Now it had to lengthen.
By dawn, Gu Yan already knew what that meant.
Blood Tempering initial was no longer being judged by whether warmth could survive one effort, or even remain alive for a second and third.
That part had begun.
The next test was longer.
Harder.
Less forgiving.
Warmth that returned between efforts was useful. Warmth that could travel through the whole body during one longer burden without gathering only where the strain screamed loudest—that was where Blood initial began to look serious.
That was the new ugliness.
When work lasted, the warmth beneath the frame still made a mistake. It did not vanish as quickly as before. Good. It did not arrive as late as before. Better. But under a longer burden, it still rushed too greedily toward the parts already laboring hardest.
Forearms.
Shoulders.
Upper chest.
Sometimes thighs.
It filled what was shouting.
It neglected what was carrying.
That was the difference.
A body could look strong and still circulate poorly.
When Gu Yan rose from bedding, the frame settled and the warmth followed in better time than yesterday.
When he crossed the lower barracks, the legs did not feel hollow.
When he tightened the cloth over his forearm, the limb no longer felt like bone first and life second.
Good.
Then he lifted a two-bucket shoulder yoke from beside the cracked basin and carried it farther than usual along the wash path. The structure stayed clean. The yoke remained stable. The steps remained measured.
Still good.
Then, halfway through the longer carry, the truth showed.
The warmth had gathered too heavily into the shoulders and forearms that were bearing the pole. The lower belly had thinned. The breath remained correct, but less rich than it should have. The legs still held, though they felt as though the support inside them was being paid late from above rather than fed evenly from within.
He finished the carry.
He did not fail.
But the whole body had not stayed equally alive under the burden.
Han Lei saw it at once.
Han Lei's late Flesh body still carried that same grounded plainness that made louder men feel ornamental by comparison. Han Lei watched Gu Yan lower the yoke and said, "It is feeding the loudest strain."

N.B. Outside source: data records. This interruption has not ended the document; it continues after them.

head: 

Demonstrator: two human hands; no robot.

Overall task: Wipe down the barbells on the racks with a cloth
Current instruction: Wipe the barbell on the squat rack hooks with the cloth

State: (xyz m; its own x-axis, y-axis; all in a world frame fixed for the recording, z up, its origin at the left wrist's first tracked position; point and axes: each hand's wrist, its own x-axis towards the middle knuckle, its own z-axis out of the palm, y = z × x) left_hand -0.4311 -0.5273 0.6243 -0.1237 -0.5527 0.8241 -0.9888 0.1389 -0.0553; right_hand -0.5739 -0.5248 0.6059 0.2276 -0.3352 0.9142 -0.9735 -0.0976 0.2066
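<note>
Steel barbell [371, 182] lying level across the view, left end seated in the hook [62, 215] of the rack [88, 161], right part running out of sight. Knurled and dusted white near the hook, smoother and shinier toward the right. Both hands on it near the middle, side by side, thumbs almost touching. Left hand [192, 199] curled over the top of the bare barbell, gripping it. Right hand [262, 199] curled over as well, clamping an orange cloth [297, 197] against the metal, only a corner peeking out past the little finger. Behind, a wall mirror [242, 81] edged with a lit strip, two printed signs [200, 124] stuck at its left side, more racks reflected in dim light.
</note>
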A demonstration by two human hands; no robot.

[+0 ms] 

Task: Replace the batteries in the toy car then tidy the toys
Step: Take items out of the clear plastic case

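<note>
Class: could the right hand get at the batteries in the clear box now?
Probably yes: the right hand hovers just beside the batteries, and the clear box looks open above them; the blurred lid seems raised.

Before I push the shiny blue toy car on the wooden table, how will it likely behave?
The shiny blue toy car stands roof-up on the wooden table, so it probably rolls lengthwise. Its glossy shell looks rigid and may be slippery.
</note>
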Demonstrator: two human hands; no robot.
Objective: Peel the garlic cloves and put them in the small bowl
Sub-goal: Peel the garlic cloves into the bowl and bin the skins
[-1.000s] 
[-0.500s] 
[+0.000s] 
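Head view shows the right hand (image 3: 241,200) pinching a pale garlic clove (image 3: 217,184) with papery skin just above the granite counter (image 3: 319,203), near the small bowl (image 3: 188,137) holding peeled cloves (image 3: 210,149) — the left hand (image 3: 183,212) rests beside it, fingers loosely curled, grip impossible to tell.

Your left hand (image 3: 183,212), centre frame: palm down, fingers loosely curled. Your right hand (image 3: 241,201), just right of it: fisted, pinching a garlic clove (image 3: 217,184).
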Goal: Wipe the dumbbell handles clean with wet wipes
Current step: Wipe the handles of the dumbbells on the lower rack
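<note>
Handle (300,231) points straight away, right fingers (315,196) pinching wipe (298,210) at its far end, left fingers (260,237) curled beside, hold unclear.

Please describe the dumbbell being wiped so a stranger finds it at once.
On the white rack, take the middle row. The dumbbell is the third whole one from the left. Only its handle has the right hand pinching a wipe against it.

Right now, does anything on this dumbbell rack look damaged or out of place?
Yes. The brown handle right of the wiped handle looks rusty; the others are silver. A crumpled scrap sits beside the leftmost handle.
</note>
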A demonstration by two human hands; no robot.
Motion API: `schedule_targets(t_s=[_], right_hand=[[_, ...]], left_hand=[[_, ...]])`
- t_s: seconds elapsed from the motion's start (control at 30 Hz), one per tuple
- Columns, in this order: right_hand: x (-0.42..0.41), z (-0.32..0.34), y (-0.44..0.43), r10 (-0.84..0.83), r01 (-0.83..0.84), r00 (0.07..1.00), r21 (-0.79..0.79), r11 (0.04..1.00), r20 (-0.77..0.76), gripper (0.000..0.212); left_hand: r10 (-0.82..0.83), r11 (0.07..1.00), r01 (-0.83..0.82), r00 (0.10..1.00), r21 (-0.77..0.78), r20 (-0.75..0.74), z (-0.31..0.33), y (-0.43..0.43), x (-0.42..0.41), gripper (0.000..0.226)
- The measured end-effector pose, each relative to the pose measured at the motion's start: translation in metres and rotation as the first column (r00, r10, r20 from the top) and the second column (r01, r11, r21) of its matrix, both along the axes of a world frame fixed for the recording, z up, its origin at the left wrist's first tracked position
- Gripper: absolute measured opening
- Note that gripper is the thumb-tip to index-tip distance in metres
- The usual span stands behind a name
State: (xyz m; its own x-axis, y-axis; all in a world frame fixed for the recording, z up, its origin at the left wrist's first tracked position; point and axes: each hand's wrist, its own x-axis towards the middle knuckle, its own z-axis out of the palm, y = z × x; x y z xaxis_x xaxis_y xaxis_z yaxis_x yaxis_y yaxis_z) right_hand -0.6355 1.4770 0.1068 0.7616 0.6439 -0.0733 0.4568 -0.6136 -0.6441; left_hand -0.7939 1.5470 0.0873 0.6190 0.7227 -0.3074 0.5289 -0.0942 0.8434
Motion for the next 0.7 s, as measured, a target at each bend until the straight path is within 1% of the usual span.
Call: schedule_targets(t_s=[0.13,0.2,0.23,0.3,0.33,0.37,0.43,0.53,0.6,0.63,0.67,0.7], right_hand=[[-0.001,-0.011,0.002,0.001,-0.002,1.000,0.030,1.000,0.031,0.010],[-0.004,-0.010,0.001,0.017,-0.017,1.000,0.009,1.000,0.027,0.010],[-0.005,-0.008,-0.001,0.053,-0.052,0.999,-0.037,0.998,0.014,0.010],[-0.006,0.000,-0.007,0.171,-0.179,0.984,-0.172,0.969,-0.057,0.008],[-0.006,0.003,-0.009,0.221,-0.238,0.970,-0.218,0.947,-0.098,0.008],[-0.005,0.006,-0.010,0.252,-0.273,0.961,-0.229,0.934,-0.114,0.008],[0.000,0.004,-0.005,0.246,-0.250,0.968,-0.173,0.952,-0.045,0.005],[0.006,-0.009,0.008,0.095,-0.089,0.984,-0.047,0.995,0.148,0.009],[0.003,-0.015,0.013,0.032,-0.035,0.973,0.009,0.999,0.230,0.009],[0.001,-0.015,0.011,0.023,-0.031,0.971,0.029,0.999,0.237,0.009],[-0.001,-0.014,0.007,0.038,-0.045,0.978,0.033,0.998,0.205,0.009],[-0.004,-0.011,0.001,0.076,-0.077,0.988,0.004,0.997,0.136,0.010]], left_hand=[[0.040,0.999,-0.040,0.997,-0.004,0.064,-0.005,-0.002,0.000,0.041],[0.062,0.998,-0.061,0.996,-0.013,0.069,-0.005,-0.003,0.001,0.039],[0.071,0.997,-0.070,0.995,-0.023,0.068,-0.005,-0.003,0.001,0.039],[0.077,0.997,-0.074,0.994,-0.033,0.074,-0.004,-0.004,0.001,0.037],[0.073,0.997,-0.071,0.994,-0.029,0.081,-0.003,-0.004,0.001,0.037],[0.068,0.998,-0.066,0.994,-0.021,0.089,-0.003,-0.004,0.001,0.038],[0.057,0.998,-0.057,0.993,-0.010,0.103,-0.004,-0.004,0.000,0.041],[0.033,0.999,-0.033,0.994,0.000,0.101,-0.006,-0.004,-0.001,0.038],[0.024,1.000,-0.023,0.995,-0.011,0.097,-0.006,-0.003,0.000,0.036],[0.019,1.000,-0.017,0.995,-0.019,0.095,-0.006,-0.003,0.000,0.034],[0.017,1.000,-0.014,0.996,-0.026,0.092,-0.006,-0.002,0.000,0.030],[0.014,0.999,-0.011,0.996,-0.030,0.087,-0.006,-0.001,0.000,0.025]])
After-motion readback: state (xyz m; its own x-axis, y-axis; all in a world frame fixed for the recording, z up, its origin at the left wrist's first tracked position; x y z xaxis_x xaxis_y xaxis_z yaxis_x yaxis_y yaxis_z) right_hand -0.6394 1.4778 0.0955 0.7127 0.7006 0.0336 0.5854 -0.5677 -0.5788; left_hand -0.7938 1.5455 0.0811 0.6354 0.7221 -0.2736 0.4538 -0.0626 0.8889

Gu Yan answered, "And not the whole carry."
Han Lei nodded once and said, "Good. Then Blood has stopped being a doorway and become a problem."
A breath later, Pei Zhen came down the wash path with a narrow duty strip tucked into one sleeve and the expression of a man already offended by practical progress before breakfast.
Pei Zhen looked between them and said, "Marvelous. You both already look like the morning has become circulatory doctrine."
Han Lei asked, "What now?"
Pei Zhen opened the strip, read it once, and said, "Lower wash frame. Long run brace set. Prior support-line hands required." Then Pei Zhen raised his eyes toward Gu Yan and added, "Excellent. The wall has apparently decided your blood should now be tested over distance."
That sharpened the morning immediately.
Before they went to the sink, Gu Yan stopped at the Broken Records Pavilion.
Mo Chen was already there.
The old man had arranged a lesson with the same ugly practicality as always. A long black training brace rested across two low stands. Four thin warm channels ran through its interior. A chalk route on the floor marked a longer carry than the last few days had used: lift, long walk, low rise, shallow turn, longer carry, final settle. No repeated lift this time. No quick correction. No short proof.
Length.
Han Lei stood near the doorway. Pei Zhen leaned against the side shelf, offended in posture and useful in fact.
Mo Chen touched the four interior channels and said, "Yesterday you learned that Blood must return before the third burden goes poor."
Then Mo Chen touched the long second half of the chalk route.
"Today you learn whether it can stay distributed while the burden keeps walking."
Gu Yan looked down at the chalk line and understood immediately.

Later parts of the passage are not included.